◆ **Exercise directions**:
Check each line of the material below, and copy it if it holds the string "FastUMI".
##########
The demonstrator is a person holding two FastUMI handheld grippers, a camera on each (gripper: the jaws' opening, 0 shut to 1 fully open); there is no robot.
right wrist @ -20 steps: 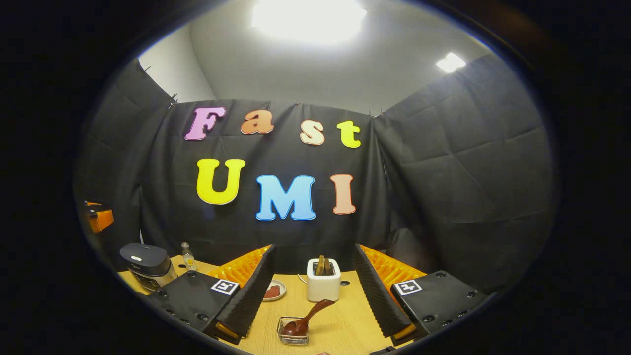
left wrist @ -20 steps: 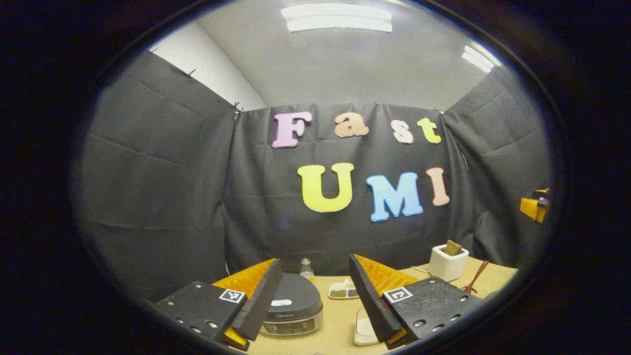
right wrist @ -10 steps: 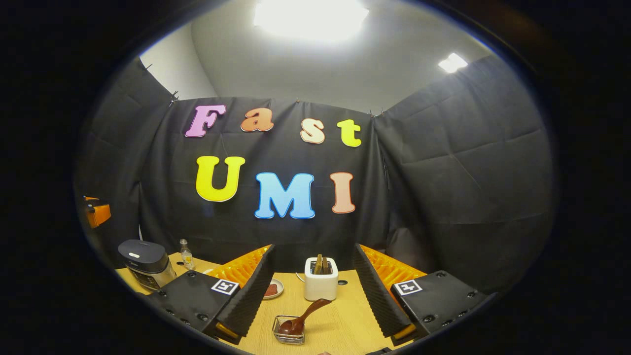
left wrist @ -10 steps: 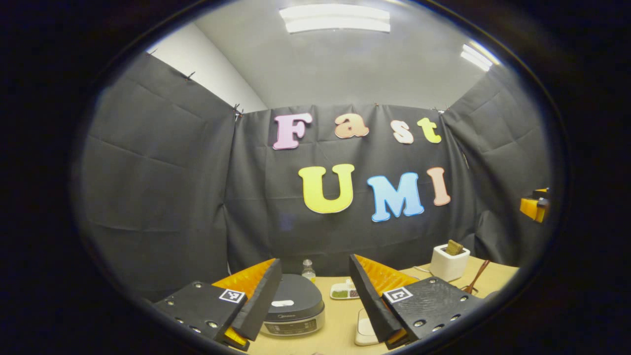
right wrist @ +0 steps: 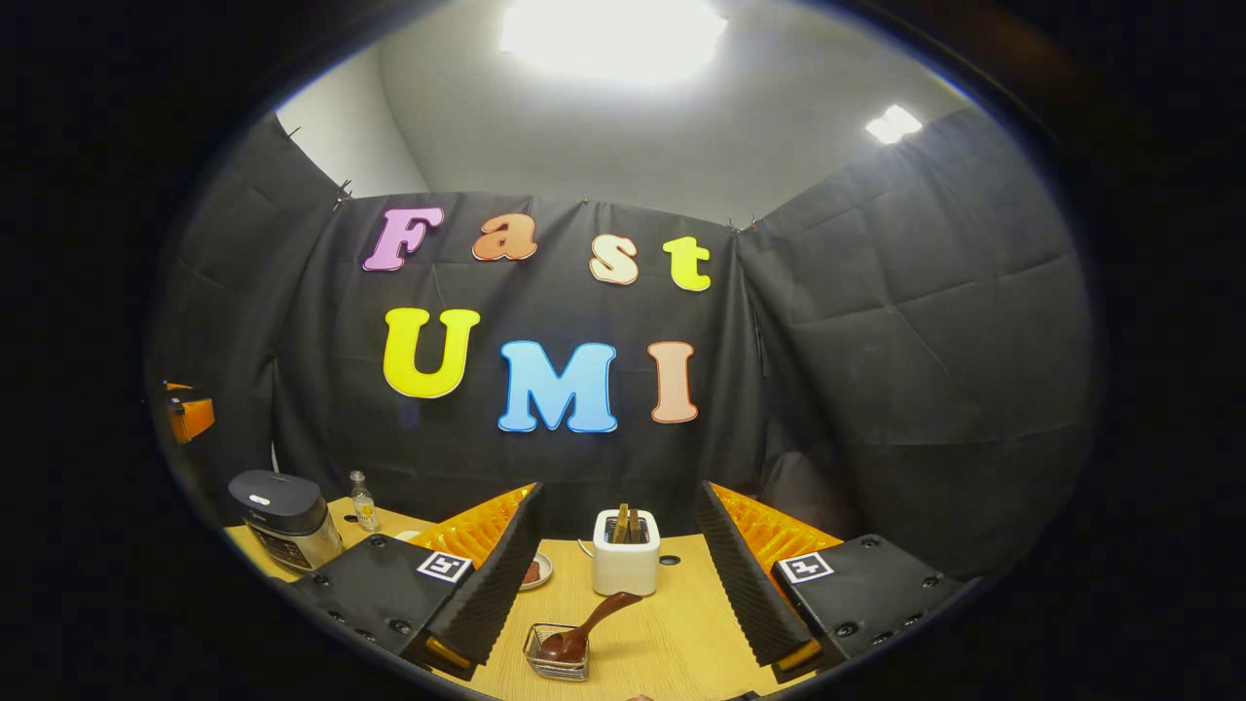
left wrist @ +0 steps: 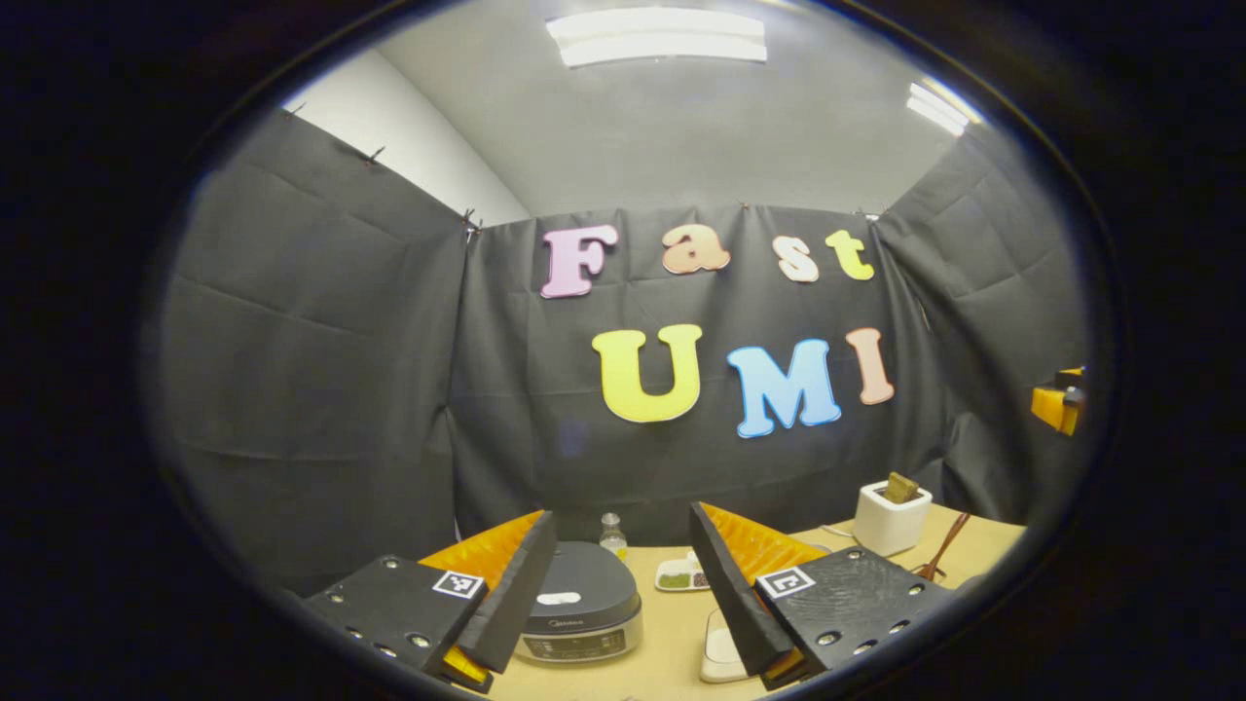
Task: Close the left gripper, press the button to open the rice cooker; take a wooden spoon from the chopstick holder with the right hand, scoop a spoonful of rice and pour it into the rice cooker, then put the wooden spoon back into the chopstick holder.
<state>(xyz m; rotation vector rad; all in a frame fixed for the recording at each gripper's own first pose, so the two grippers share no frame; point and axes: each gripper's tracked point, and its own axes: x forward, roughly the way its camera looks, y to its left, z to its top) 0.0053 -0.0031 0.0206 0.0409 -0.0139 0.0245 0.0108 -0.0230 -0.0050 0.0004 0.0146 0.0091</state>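
Beyond the rice cooker (left wrist: 579,602), we are holding both grippers (left wrist: 623,584) (right wrist: 615,584) open; the wooden spoon (right wrist: 589,631) looks light, stiff, best grasped mid-handle.

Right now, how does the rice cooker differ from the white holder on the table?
The rice cooker is dark-topped, round and low, with its lid shut; the holder is white, boxy and open-topped, with wooden utensils standing in it. Both sit on the table, untouched.

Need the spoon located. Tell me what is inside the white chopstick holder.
In the right gripper view, brown wooden handle tops stick up from the chopstick holder. Its walls cover their lower ends, so which is a spoon cannot be told.
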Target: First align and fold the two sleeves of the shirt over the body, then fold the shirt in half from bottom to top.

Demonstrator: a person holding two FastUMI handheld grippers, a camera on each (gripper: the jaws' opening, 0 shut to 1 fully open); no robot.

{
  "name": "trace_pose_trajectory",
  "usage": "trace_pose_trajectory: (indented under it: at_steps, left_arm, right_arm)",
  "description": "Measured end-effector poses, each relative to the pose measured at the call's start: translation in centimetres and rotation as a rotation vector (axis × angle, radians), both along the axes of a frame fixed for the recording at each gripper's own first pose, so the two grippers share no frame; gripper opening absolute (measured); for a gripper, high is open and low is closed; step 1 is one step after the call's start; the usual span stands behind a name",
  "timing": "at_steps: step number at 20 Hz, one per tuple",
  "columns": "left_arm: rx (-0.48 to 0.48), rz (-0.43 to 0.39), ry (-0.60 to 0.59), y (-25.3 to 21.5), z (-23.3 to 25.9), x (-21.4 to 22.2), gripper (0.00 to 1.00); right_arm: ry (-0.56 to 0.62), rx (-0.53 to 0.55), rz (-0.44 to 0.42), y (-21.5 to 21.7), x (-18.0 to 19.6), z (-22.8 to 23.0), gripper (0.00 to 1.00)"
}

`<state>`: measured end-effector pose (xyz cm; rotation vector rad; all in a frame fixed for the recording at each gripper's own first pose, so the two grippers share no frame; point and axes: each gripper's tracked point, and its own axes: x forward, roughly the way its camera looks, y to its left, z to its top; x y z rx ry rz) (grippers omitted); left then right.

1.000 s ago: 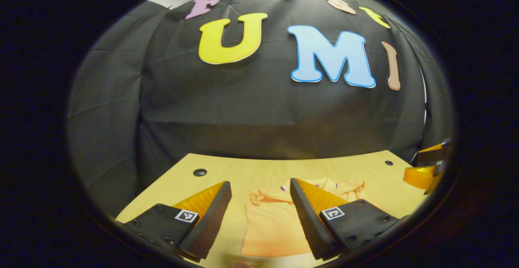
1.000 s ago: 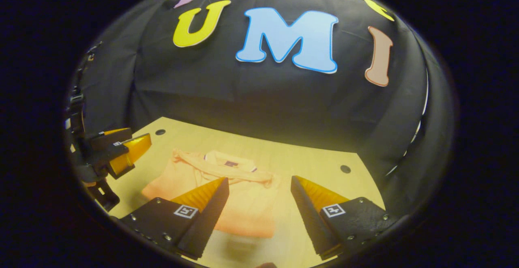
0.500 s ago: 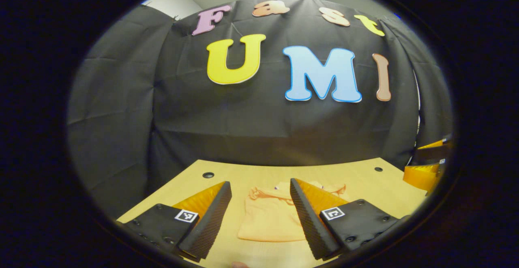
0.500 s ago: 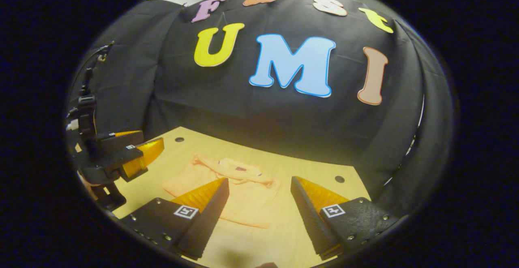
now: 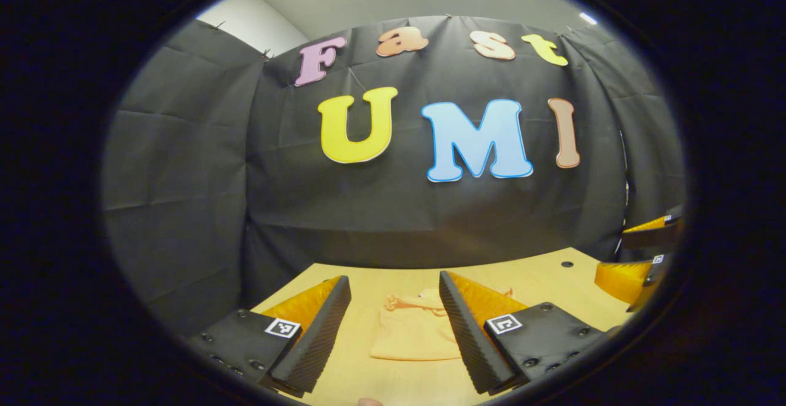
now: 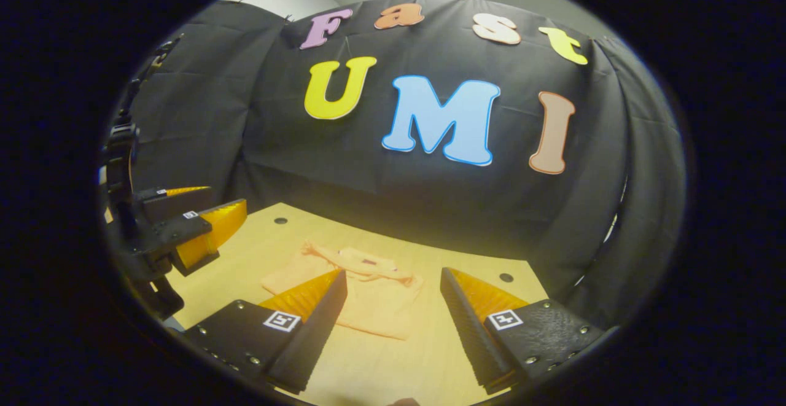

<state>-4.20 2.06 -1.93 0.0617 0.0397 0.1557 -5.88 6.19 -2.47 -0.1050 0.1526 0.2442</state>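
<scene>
Two tools, both with fingers spread wide, nothing between them, both raised off the table. Left tool (image 5: 393, 326) in the left gripper view: the orange polo shirt (image 5: 414, 332) lies flat on the wooden table (image 5: 540, 283) ahead of and below it, seen through the gap between the fingers, its right part hidden behind the right finger. No contact with the cloth. Shirt is folded into a compact, roughly rectangular packet, collar end away from the camera, folded edge toward it. Right tool (image 5: 632, 271) appears at the far right edge of that view, over the table's right side, well apart from the shirt.

Right gripper view: right tool (image 6: 393, 326) hangs above the near part of the table, shirt (image 6: 368, 295) ahead, lying partly behind the left finger and partly in the gap. Not touching. Collar (image 6: 362, 263) with a small dark tag faces the black cloth wall (image 6: 430, 209). Left tool (image 6: 202, 228) sits at the left edge of this view, held above the table's left side, its fingers apart, to the left of the shirt and clear of it. Round holes (image 6: 506, 277) show near the table's far corners.
</scene>
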Motion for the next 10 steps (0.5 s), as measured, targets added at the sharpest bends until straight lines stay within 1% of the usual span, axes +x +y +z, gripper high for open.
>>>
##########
◆ **Answer below**:
The demonstrator is a person holding two FastUMI handheld grippers, a camera on each (gripper: the jaws' opening, 0 shut to 1 fully open); there is no robot.
Demonstrator: a person holding two FastUMI handheld grippers, a camera on each (gripper: the jaws' opening, 0 shut to 1 fully open); no robot.

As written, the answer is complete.